Set down, exactly as written, every line from the one containing "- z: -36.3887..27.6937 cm" through the end of the listing.

□ □ □ □

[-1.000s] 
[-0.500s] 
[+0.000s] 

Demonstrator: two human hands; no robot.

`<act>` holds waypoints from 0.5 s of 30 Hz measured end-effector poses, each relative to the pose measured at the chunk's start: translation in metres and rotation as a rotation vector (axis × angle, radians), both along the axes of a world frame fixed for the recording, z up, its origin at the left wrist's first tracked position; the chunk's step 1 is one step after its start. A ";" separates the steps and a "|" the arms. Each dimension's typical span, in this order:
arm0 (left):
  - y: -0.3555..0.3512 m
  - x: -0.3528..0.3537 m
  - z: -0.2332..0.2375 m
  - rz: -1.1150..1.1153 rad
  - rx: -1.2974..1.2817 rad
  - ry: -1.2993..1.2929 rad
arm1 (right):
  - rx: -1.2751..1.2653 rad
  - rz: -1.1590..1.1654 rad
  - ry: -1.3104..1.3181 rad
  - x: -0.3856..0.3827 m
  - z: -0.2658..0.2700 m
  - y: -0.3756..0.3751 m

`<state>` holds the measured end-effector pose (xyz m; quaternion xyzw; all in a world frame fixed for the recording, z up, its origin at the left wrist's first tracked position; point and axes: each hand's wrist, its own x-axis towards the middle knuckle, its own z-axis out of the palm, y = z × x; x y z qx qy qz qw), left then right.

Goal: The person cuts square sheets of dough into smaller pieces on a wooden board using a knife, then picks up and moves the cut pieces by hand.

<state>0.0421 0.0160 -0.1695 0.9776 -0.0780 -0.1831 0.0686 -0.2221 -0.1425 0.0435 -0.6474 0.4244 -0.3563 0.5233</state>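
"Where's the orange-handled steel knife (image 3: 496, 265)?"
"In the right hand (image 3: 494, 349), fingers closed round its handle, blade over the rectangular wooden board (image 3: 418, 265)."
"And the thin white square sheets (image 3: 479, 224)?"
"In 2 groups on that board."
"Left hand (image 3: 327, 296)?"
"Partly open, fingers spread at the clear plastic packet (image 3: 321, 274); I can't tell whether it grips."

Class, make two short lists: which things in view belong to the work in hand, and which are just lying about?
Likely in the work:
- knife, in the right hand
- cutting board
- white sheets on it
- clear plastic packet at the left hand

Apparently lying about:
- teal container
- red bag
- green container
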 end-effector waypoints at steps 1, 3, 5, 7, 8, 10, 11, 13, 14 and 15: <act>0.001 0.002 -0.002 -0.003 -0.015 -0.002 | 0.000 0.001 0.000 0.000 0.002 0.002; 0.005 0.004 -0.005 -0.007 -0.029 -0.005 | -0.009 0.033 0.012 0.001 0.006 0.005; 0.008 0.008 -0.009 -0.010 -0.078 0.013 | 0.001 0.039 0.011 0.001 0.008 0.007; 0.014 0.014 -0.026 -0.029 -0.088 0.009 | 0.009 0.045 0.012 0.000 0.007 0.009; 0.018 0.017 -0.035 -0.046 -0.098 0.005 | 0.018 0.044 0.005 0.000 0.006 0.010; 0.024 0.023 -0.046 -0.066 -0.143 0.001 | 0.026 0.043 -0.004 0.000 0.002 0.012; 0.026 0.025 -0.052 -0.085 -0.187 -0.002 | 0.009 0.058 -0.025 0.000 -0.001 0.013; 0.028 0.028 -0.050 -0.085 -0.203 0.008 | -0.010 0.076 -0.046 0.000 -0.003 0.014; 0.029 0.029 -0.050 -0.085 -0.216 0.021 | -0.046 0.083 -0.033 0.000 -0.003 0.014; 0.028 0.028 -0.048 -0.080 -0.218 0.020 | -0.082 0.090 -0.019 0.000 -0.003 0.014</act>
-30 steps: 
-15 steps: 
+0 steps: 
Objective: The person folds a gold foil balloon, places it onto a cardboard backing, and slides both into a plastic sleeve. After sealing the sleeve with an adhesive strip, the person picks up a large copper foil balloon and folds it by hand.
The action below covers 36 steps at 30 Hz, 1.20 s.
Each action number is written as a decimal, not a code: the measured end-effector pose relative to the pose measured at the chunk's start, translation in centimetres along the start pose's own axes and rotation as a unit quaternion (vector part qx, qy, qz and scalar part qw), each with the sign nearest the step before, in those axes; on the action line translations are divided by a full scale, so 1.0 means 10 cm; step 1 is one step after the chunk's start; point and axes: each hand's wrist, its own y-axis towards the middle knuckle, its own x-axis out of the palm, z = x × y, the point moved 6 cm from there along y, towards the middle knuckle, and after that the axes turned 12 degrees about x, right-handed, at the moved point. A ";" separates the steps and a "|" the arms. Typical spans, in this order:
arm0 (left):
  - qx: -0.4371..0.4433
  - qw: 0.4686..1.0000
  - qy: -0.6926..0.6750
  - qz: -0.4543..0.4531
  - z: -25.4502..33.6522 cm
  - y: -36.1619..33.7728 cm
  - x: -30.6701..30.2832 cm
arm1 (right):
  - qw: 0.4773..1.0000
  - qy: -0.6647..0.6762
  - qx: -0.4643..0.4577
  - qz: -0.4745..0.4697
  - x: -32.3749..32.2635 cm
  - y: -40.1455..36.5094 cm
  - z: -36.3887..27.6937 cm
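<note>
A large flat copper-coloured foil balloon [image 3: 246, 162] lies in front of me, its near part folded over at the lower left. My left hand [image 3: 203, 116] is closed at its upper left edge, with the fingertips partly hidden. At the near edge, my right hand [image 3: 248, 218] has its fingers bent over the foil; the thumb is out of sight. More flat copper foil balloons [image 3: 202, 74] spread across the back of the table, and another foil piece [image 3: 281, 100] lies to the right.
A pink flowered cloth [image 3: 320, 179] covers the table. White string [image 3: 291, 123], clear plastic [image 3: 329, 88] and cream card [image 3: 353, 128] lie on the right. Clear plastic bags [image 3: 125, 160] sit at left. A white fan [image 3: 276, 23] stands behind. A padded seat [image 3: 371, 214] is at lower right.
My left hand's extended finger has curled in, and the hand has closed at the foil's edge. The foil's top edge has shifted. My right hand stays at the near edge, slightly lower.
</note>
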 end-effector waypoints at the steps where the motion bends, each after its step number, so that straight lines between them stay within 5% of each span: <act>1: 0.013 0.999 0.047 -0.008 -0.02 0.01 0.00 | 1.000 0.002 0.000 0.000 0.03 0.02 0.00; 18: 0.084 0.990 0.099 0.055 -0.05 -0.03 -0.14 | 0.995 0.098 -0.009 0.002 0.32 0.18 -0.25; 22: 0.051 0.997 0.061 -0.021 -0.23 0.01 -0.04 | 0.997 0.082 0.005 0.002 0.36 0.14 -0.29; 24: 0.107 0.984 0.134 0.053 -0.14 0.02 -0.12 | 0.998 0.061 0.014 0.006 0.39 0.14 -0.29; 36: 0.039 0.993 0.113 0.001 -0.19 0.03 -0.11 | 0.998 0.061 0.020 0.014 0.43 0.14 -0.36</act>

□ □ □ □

# [SOLUTION FOR THIS PROBLEM]
  - z: -36.3887..27.6937 cm
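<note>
A large flat copper-coloured foil balloon [image 3: 246, 162] lies in front of me, its near part folded over at the lower left. My left hand [image 3: 203, 116] is closed at its upper left edge, with the fingertips partly hidden. At the near edge, my right hand [image 3: 248, 218] has its fingers bent over the foil; the thumb is out of sight. More flat copper foil balloons [image 3: 202, 74] spread across the back of the table, and another foil piece [image 3: 281, 100] lies to the right.
A pink flowered cloth [image 3: 320, 179] covers the table. White string [image 3: 291, 123], clear plastic [image 3: 329, 88] and cream card [image 3: 353, 128] lie on the right. Clear plastic bags [image 3: 125, 160] sit at left. A white fan [image 3: 276, 23] stands behind. A padded seat [image 3: 371, 214] is at lower right.
My left hand's extended finger has curled in, and the hand has closed at the foil's edge. The foil's top edge has shifted. My right hand stays at the near edge, slightly lower.
</note>
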 end-effector waypoints at the steps where the motion bends, each after its step number, so that straight lines between them stay within 5% of each span: <act>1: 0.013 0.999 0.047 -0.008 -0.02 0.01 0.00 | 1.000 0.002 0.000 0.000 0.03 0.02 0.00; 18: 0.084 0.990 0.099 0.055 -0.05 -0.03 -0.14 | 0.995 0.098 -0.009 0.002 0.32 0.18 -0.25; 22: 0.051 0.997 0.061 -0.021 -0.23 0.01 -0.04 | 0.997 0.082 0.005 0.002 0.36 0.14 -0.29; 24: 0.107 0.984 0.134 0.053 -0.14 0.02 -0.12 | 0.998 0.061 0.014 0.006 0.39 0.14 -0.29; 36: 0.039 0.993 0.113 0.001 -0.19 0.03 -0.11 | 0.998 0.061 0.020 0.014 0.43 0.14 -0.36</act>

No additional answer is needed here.